The annual board meeting is typically held for the purpose of electing directors
(unless directors are elected by members), electing or appointing officers for the
coming year, adopting the corporation’s budget, approving programs/activities, and
forming plans and strategies. Holding an annual meeting ensures that elections
necessary to elect directors and officers take place.
The corporation must give notice of the annual meeting to members using
one of the methods approved in the bylaws no less than 10 or more than 50 days
prior to the meeting. The corporation’s bylaws establish the date of the annual
meeting of members and directors for membership corporations and of directors
for nonmembership corporations. Failure to hold an annual meeting at the
designated time required under the corporation’s bylaws will not bring about a
dissolution of the corporation, but it does put the corporation out of compliance
with its bylaws and, as such, should be remedied as soon as possible by the board.

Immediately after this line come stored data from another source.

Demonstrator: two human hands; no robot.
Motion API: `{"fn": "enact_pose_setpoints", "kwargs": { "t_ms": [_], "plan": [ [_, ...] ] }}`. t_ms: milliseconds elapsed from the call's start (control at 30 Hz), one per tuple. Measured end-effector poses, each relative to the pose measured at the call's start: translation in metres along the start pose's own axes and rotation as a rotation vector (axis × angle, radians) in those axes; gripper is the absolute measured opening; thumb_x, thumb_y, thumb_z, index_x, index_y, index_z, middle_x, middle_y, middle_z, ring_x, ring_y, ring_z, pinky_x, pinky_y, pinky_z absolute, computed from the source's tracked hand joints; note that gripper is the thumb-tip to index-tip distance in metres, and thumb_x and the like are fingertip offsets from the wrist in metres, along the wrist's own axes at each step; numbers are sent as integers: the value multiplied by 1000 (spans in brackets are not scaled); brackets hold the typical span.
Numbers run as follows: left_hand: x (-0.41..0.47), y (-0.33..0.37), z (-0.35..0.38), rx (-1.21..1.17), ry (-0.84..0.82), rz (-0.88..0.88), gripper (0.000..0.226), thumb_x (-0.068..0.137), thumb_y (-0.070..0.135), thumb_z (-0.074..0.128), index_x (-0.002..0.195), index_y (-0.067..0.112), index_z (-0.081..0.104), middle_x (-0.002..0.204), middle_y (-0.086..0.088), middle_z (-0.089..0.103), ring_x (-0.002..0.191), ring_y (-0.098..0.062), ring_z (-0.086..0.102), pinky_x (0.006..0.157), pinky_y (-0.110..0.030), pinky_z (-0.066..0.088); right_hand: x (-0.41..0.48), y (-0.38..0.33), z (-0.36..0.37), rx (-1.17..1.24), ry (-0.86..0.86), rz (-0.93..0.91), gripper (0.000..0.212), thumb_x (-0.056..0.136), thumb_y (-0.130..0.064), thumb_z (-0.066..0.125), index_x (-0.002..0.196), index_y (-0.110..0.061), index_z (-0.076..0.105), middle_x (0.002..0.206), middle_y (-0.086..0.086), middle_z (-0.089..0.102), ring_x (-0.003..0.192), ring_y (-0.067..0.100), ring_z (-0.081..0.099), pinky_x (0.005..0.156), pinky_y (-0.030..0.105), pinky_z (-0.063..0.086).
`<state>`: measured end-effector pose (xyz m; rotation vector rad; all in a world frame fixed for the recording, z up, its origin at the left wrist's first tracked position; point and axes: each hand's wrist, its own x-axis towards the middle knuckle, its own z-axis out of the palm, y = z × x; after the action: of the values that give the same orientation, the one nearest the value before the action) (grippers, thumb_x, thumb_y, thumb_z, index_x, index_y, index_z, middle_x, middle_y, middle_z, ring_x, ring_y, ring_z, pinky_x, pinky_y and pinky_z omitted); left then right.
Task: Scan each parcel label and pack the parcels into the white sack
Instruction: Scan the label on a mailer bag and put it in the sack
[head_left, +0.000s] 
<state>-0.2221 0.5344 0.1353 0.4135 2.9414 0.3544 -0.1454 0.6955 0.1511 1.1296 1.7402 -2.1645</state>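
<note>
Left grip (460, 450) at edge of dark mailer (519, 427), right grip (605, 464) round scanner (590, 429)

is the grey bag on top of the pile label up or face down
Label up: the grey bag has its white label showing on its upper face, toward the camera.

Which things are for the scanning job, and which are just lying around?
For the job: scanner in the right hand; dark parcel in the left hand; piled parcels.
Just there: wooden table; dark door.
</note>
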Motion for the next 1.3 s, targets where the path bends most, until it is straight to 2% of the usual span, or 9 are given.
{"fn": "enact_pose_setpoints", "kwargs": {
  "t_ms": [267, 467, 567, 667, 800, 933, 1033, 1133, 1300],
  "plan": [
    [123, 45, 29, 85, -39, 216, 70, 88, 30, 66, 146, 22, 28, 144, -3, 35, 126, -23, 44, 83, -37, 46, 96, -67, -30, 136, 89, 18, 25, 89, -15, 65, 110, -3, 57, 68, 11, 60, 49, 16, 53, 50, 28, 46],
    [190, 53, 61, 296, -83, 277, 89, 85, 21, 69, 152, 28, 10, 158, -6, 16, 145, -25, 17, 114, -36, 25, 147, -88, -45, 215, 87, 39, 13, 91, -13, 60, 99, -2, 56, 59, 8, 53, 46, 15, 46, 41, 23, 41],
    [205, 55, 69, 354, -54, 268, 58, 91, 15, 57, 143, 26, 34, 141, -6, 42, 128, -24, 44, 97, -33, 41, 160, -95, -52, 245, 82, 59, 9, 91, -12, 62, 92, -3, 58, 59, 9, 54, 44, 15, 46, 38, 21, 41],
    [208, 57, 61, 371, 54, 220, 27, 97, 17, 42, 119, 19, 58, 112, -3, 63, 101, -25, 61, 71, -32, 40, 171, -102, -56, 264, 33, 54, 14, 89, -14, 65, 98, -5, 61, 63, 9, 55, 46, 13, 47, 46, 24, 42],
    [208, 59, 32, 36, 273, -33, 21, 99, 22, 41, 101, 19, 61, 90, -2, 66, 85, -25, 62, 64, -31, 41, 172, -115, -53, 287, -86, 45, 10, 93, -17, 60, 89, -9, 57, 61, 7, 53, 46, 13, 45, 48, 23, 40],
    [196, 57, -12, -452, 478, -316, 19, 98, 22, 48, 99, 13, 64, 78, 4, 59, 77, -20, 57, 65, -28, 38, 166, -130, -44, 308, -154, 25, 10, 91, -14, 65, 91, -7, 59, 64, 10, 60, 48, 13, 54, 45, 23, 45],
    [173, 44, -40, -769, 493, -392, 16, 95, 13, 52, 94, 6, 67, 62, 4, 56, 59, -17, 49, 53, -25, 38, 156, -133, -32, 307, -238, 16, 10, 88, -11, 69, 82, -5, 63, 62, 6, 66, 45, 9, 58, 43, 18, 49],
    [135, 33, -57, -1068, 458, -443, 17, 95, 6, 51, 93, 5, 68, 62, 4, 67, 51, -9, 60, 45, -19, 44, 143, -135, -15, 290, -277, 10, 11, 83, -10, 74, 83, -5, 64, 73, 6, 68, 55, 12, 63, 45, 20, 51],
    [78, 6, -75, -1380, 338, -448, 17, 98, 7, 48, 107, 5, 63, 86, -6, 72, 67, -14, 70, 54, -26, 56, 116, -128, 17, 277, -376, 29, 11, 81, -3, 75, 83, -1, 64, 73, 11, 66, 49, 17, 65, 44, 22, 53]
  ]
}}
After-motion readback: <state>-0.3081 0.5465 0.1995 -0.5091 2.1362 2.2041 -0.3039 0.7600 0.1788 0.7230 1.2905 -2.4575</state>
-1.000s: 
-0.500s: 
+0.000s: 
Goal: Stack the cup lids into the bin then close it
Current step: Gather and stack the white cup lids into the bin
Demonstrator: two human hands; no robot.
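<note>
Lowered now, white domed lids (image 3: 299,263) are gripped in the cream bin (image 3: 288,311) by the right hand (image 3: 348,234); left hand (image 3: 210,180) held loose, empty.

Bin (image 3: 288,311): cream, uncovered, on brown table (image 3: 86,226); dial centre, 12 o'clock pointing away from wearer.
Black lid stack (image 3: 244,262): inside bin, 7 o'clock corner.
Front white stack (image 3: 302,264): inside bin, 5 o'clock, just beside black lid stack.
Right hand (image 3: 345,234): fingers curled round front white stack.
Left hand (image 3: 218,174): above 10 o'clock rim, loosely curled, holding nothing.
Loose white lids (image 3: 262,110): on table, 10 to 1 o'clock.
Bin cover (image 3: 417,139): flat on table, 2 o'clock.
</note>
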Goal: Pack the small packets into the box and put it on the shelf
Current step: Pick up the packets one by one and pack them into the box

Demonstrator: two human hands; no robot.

Beyond the annual board meeting, most boards will establish a schedule of
monthly or quarterly meetings. The bylaws may permit regularly scheduled board
meetings to be held with or without notice as long as the schedule of board
meetings is approved at a board meeting. Board meetings may be held in or out of
Washington State.
Special board meetings require that notice be sent to the directors. The
procedure and timing for giving notice should be stated in the bylaws. If a director
attends a meeting, the director waives the notice requirement, unless he or she
attends the meeting solely to object to lack of notice. The bylaws should state
whether the notice should include specific information about the business to be
conducted at the special meeting.
Regular and special meetings may be conducted by conference calls or
similar methods of communication that allow comment and response by all
directors at the same time. If all directors sign or email a written consent to a
corporate action and a record of such consents are kept in the corporate minutes
book, a meeting is not required to validate the action. The Act does not currently
permit “online” meetings of any kind.